What you have to do: What do the lines from the one containing "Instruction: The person" through the end of the entries say? Quote them exactly, and only them.

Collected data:

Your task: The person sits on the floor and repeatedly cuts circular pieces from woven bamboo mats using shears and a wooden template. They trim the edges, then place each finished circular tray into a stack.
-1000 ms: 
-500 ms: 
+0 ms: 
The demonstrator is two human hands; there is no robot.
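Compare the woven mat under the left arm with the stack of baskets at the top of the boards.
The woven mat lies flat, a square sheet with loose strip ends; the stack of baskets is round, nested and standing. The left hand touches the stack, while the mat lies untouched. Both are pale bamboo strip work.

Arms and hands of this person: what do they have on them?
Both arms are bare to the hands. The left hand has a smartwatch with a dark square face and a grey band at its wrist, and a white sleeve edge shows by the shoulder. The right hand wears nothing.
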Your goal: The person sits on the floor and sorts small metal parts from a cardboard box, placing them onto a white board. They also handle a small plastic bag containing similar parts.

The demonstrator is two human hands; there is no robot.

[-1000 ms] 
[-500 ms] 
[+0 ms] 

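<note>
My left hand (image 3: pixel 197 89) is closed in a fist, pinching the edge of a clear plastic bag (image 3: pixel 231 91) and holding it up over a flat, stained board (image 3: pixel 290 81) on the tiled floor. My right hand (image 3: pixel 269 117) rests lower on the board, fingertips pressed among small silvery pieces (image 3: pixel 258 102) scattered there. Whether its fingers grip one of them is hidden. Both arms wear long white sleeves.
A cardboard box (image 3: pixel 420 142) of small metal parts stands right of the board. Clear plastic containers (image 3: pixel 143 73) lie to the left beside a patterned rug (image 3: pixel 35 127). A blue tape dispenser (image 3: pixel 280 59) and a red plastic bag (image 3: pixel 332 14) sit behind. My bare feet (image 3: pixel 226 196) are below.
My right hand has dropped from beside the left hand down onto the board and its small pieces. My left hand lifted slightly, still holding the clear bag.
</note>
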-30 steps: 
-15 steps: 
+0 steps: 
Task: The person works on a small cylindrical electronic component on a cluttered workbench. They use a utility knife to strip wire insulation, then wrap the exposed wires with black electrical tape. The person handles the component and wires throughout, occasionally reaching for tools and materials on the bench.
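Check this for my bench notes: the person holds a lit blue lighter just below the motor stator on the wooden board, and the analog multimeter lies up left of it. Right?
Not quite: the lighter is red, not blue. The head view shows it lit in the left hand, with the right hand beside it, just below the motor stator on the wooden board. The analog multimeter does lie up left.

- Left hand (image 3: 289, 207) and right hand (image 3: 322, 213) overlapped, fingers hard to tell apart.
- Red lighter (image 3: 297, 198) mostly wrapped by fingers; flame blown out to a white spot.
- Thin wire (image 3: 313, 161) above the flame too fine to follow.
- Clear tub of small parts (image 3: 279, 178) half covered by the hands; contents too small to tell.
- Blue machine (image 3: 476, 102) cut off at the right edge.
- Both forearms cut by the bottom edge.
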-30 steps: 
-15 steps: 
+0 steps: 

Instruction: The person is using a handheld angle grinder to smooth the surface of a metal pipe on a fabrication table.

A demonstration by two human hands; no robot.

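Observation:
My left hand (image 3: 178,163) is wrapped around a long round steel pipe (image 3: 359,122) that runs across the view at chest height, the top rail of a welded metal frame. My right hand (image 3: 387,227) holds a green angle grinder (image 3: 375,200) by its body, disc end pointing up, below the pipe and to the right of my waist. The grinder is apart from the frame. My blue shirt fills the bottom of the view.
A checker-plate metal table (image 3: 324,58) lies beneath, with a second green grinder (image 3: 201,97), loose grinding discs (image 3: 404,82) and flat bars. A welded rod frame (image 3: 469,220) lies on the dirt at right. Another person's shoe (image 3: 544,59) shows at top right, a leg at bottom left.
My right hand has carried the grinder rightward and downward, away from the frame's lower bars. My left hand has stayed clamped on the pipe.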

Worked solution:
Instruction: The person is using a handheld angle grinder to smooth the surface of a metal pipe on a fabrication table.

A demonstration by two human hands; no robot.

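Observation:
My left hand (image 3: 178,163) is wrapped around a long round steel pipe (image 3: 359,122) that runs across the view at chest height, the top rail of a welded metal frame. My right hand (image 3: 387,227) holds a green angle grinder (image 3: 375,200) by its body, disc end pointing up, below the pipe and to the right of my waist. The grinder is apart from the frame. My blue shirt fills the bottom of the view.
A checker-plate metal table (image 3: 324,58) lies beneath, with a second green grinder (image 3: 201,97), loose grinding discs (image 3: 404,82) and flat bars. A welded rod frame (image 3: 469,220) lies on the dirt at right. Another person's shoe (image 3: 544,59) shows at top right, a leg at bottom left.
My right hand has carried the grinder rightward and downward, away from the frame's lower bars. My left hand has stayed clamped on the pipe.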

There is nothing else to add to the answer.